Attributing cancer to a particular cause is notoriously difficult. Aside from the contaminated water, Fuller Acres’ approximately 600 residents are hemmed in by traffic, agriculture and heavy industry. A giant oil refinery sits across the street from the community. Abandoned oil wells dot the landscape. Trucks blast fumes into people’s homes as they travel along State Route 184, which borders the community. Pesticides from nearby almond orchards and grape fields routinely drift into homes, residents said, and because many people are farmworkers they’re also exposed to pesticides at work. A lack of sidewalks means dust and dirt accumulate along the sides of the road and get kicked up by the wind and into people’s lungs.
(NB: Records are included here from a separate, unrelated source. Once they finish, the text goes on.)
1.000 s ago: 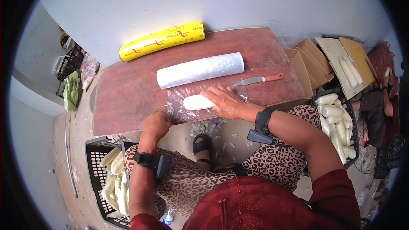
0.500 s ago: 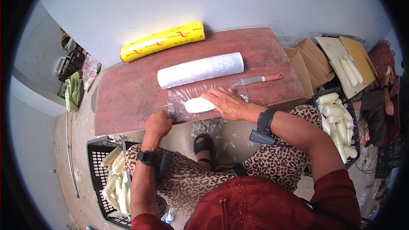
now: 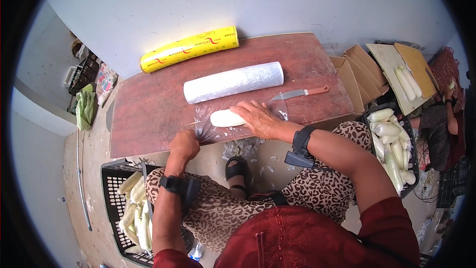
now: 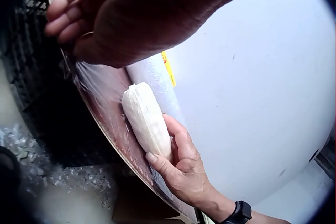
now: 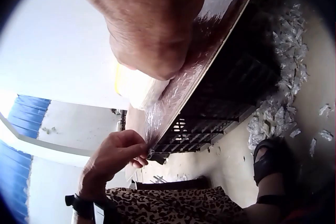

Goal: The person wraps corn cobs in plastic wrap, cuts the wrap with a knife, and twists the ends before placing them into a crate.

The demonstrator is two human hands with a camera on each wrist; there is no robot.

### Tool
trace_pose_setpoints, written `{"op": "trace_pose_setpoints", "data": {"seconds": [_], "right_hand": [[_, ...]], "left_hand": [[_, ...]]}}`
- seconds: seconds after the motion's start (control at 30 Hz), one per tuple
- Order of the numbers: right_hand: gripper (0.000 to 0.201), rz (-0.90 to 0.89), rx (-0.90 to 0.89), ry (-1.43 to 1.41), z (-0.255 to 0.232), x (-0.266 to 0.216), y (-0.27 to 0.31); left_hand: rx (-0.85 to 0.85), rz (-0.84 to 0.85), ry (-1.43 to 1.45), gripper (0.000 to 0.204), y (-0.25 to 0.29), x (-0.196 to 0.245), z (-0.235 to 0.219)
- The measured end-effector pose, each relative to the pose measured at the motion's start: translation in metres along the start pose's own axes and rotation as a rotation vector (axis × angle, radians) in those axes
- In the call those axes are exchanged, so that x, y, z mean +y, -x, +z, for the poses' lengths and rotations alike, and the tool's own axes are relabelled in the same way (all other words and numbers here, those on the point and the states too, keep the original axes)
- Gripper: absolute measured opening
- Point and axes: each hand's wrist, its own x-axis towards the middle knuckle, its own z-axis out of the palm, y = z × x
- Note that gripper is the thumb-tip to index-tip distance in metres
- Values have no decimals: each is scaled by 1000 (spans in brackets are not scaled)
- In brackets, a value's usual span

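Vegetable (image 3: 224,118), one, pale: lying on plastic film (image 3: 202,113) over the table (image 3: 144,119), right hand (image 3: 260,119) clamped round one end; left hand (image 3: 184,145): pinching the film together at the front edge; white roll (image 3: 233,82): behind

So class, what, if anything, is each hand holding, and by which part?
The right hand grips the white vegetable by its right end; the left hand pinches the clear film by its gathered left end.
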Motion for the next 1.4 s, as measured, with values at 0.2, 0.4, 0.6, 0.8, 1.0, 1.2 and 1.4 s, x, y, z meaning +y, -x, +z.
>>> {"op": "trace_pose_setpoints", "data": {"seconds": [0.2,0.4,0.6,0.8,1.0,1.2,1.4], "right_hand": [[61,-16,-38,22,-7,0,3],[68,-67,-30,64,-14,-3,7],[69,-115,136,68,-18,2,20],[57,-172,109,122,-37,4,41],[35,-177,13,245,-16,10,53],[12,-141,-13,207,-14,11,52],[9,-108,-59,152,-11,15,54]], "left_hand": [[129,41,125,33,12,11,-21],[519,673,172,55,18,40,-18],[391,804,125,56,14,44,0],[397,805,175,55,15,43,3],[399,803,221,51,15,45,4],[396,790,228,51,16,45,6],[383,784,232,57,16,46,6]]}}
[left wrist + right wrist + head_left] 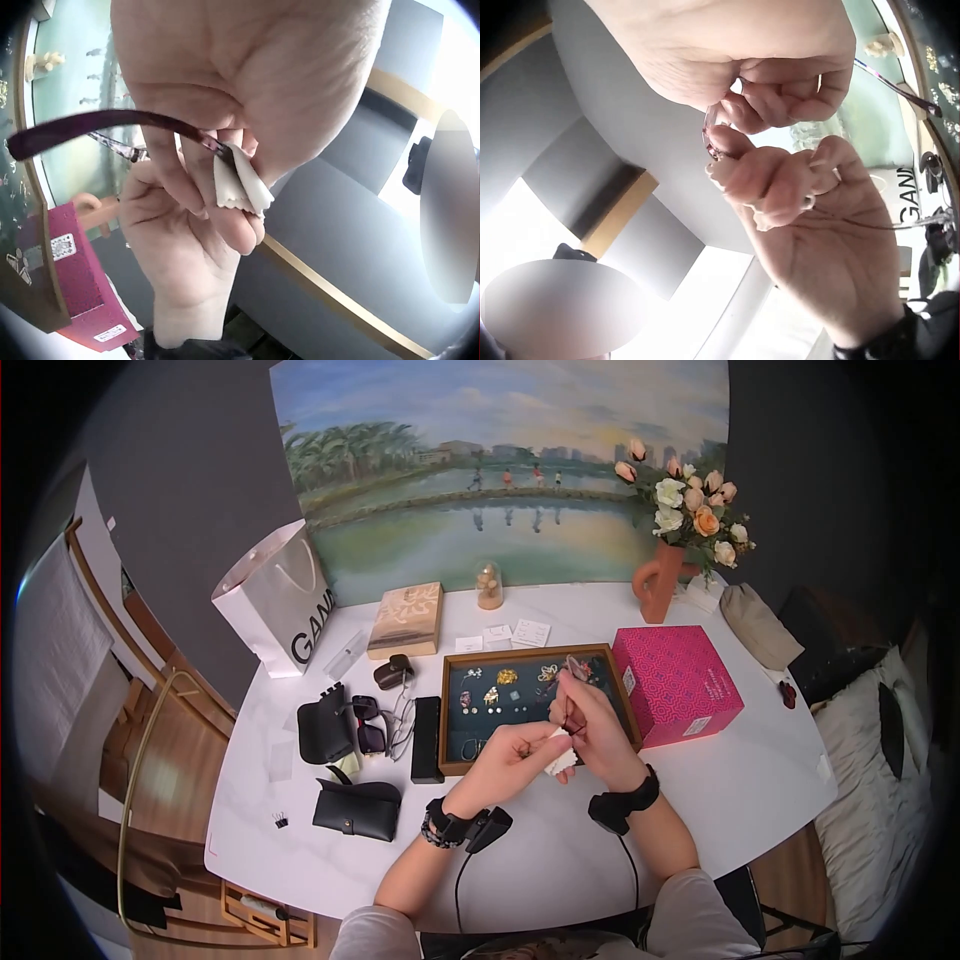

On the day the California Health Report visited the community in November, a heavy smog coated the landscape, rendering the skyline invisible beyond about a half mile. The forecast for the day was “haze.” The air quality was “unhealthy for sensitive groups,” a few index points short of “hazardous” for everyone. The air smelled of diesel and manure. Residents said it was a typical day.
The preponderance of contaminants in the Central Valley make it virtually impossible to tease apart the extent to which individual chemicals like 1,2,3-TCP are responsible for ill health effects, said Colleen Naughton, an assistant professor of environmental engineering at UC Merced. There’s also a lack of community-specific health data that’s accessible to the public. Many residents, some of whom are undocumented immigrants, also don’t have access to health care.
Still, Naughton and one of her graduate students recently tried to assess the cancer risk posed by another common Central Valley water contaminant — nitrates. They found that people living in low-income communities with nitrates in the water suffered twice the rate of thyroid cancer.
Naughton said she’d like to study the correlation between cancers and 1,2,3-TCP next, although funding for that type of complex research is limited. In the meantime, she and Hauptman have urged the federal government to adopt the same 1,2,3-TCP regulations as California. The chemical has been detected in groundwater in other states, including Florida, Hawaii, North Carolina and New Mexico. There is currently no federal limit for 1,2,3-TCP in drinking water.
Hauptman said residents want and deserve to know what chemicals like 1,2,3-TCP are doing to their health. “It’s the first thing people ask,” she said.
It may be challenging to come up with a firm conclusion, but Hauptman thinks “you could probably find patterns if you look at enough data points.”
Allowing the links between water contaminants and health consequences to remain vague benefits polluters, Tratnyek said.
“There’s no way the community can really pin that down in a specific, smoking gun kind of sense,” he said. “And the chemical companies are very good at arguing that you can’t prove that.”